At 03:51 AM 7/13/2003 -0500, you wrote:
>I am working on a porcelain body recipe that has to meet several criteria:
>
>4. It needs to be WHITE!!!! and relatively smooth ( no 30 mesh molochite),
>translucency is less of a concern.
>I am considering starting with a fairly standard porcelain body, Grolleg
>55, Custer 20, Flint 13, Pyrax 12 plus Vee Gum-T 2%. Adding to this a 120
>mesh Molochite at 8-10%. I am not sure this will have the toughness and
>plasticity that I need.
>Can I add ball clay and still maintain whiteness, if so which one?

Hello Kendall:

David Beumee has given you some great info already but I'll add a thing or two.

David is right on about epk being the best US kaolin for a white body. A
lot of the others are too high in titanium and will grey. Ball clays are
the same. I've used Hywite Magnum with ECC Standard porcelain and this
produces a nice workable white body. You can get these clays from Hammill
and Gillespie in NJ, or they can tell you of distributors.

I wouldn't use custer as the fluxing feldspar. I've used it for many years
and am much happier with fired results after switching to g-200. You get
more KNaO per gram with g-200 and more fluxing power. You might want to
use about 25% silica instead of a mix of silica and pyrophyllite. If you
use the wrong type of pyrophyllite it really greys the body and also
creates fit problems. The best one I've heard of for a white body is Pyrotrol.

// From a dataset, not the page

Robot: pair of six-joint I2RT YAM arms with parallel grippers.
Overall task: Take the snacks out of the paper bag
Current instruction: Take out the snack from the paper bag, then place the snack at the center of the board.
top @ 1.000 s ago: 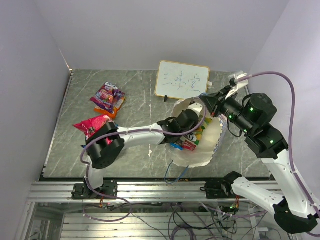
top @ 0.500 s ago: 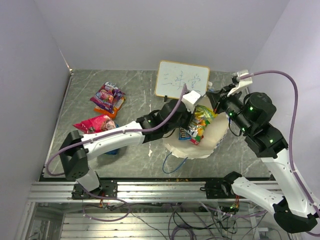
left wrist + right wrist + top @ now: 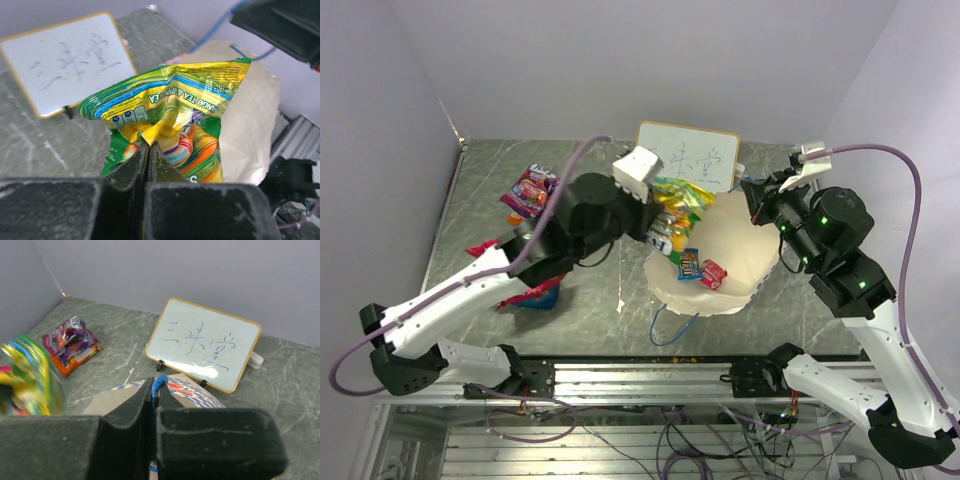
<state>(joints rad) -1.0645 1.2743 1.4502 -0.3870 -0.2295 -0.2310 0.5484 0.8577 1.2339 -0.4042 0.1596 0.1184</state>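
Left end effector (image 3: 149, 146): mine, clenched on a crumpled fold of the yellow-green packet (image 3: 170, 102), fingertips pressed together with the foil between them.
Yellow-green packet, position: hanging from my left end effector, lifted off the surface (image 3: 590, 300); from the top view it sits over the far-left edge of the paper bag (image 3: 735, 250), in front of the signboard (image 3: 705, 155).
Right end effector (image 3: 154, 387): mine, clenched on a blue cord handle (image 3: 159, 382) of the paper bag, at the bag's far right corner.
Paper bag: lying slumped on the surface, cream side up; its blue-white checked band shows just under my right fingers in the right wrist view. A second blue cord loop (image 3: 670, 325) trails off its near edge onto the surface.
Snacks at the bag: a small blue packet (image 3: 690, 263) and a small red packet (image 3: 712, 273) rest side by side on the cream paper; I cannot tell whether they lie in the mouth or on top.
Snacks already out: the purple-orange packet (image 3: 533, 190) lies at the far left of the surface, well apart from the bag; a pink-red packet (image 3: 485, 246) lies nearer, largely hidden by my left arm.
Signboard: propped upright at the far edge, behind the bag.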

David said that Angela Fina has some reservations about Vee Gum T "rotting
out" but I gotta tell you that she's mistaken. I don't know why they call
that material a "gum". There's no gum involed at all. It's a magnesium
alumino silicate material and is very fine grained and plastic. I've used
it for years and it's a great material. No problems at all. There's
nothing at all in Vee Gum T that will dissipate due to prolonged moisture
content. Vee Gum Cer is a different thing. That stuff DOES have
gum. It's not for body use. The advice David gave about blunging the
plasticizer is right on the money. It makes the final mix a lot better to
do this. I blunge the night before I mix and have buckets of water and
blunged Vee Gum ready to add to the dry in the mixer. Works great.

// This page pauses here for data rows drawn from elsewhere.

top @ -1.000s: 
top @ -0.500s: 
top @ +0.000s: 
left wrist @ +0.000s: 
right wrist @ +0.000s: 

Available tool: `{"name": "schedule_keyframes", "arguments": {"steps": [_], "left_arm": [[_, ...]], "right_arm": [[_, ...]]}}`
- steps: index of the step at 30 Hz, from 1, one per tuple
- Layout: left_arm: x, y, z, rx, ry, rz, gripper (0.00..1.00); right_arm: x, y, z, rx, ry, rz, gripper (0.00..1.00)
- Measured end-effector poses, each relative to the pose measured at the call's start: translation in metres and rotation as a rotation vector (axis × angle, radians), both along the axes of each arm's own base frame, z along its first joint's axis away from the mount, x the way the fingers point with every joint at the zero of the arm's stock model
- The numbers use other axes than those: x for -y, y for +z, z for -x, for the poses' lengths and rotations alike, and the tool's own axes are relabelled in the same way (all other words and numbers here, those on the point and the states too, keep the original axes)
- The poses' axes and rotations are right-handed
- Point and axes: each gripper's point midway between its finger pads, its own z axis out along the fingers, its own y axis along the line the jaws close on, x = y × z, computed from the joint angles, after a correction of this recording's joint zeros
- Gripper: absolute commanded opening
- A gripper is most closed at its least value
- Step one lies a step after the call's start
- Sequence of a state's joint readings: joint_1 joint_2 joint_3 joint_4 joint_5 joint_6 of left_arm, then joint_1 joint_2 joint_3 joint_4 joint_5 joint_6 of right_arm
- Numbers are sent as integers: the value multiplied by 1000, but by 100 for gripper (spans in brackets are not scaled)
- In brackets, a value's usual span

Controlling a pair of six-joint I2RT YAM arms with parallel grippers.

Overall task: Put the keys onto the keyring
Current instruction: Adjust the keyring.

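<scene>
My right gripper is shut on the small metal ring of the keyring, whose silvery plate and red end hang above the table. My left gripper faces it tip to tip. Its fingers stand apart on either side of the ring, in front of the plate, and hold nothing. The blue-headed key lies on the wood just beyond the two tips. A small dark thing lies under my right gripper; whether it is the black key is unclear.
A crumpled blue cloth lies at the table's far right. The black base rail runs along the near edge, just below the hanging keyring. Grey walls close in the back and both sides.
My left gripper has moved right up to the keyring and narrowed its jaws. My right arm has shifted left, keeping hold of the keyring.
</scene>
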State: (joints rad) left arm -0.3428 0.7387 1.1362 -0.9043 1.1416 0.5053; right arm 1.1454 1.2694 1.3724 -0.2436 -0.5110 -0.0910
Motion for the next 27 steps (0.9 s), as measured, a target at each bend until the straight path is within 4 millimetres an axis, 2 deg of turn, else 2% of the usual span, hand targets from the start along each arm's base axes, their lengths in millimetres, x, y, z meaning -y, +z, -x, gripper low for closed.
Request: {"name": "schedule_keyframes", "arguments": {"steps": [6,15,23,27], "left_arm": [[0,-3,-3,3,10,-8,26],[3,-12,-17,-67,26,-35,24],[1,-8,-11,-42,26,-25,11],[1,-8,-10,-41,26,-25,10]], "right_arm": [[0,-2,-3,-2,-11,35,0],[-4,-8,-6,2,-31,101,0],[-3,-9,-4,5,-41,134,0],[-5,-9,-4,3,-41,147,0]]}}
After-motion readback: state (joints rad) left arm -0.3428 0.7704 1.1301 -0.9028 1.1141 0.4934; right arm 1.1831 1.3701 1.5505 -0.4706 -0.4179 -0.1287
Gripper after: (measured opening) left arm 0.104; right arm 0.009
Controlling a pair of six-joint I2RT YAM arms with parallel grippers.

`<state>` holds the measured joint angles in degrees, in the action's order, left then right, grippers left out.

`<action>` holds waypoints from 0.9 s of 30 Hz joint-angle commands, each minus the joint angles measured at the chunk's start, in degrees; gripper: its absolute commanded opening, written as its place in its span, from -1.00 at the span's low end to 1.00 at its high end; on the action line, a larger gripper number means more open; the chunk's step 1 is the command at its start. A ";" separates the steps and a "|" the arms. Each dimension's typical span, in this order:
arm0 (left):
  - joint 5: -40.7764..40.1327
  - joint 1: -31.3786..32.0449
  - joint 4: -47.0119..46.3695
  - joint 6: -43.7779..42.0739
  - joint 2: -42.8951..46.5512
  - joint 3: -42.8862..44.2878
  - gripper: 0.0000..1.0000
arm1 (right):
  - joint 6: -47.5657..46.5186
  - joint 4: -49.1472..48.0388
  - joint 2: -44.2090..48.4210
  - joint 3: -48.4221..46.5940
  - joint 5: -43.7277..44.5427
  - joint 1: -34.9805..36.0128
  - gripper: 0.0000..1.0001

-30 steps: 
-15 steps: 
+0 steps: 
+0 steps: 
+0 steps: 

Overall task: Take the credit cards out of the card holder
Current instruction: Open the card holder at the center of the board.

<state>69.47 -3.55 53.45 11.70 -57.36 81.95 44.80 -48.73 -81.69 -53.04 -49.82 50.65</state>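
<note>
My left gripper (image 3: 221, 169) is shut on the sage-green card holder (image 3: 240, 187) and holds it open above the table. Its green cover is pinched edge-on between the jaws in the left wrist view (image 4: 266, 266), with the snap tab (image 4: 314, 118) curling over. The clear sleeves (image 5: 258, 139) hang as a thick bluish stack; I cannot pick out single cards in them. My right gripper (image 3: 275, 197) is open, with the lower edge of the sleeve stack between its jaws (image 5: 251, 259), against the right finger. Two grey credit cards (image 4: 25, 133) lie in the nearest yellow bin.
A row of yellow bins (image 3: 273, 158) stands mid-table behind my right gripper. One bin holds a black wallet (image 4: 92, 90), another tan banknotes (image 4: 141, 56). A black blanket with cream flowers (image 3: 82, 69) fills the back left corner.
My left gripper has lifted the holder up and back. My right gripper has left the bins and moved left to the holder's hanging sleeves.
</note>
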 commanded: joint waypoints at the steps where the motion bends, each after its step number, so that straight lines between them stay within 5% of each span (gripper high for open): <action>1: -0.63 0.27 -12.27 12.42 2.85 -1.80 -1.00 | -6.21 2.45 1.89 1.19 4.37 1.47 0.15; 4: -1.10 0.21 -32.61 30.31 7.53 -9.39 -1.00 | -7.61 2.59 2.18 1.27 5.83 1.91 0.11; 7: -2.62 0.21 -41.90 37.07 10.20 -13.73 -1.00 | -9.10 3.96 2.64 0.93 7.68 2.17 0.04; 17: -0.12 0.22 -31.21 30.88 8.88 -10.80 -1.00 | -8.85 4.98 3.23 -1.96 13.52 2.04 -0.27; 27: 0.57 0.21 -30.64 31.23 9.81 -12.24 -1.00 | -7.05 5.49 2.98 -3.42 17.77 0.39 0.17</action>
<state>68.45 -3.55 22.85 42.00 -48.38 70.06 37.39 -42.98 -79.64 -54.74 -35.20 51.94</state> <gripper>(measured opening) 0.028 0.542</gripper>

regards, Craig Martell Hopewell, Oregon

David Beumee on mon 14 jul 03


Hi Kendall,
Thanks very much for your willingness to share notes.
Michael Wendt can be reached at:

Idaho Clay & Glaze
Wendt Pottery
2729 Clearwater Ave.
Lewiston, Idaho 83501
208-746-3724
wendtpot@lewiston.com
1-800-554-3724

Since there always seems to be enough spar in porcelain recipes
to soak up super fine silica that is part of the 200 mesh that you are
using, or ejected silica from the decomposition of clay in the firing,
true 125 mesh shouldn't contribute to any potential cristobalite
problems. But alot of glazes I have used over the Babu body,
(which is the recipe you are starting with), craze because of the
low thermal expansion of this body. I am wondering if the substitution
or addition of 125 mesh silica will continue to lower the expansion
of the body. In the absence of a dilitometer, the yardstick that I use
is Jim Robinson's Glaze Test Series of 10 high to low expansion glazes.
If you know of an article by Peter Sohngen entitled "Cristobalite:The Hump"
New Data on Silica at Cone 10, The Studio Potter, Volume 28, Number 1,
December 1999, I recommend it. I get more out of it every time I read it.
Ron did the dilitometry for the article, and although it may not apply to
porcelain, I am very happy that a source for coarse mesh silica is available.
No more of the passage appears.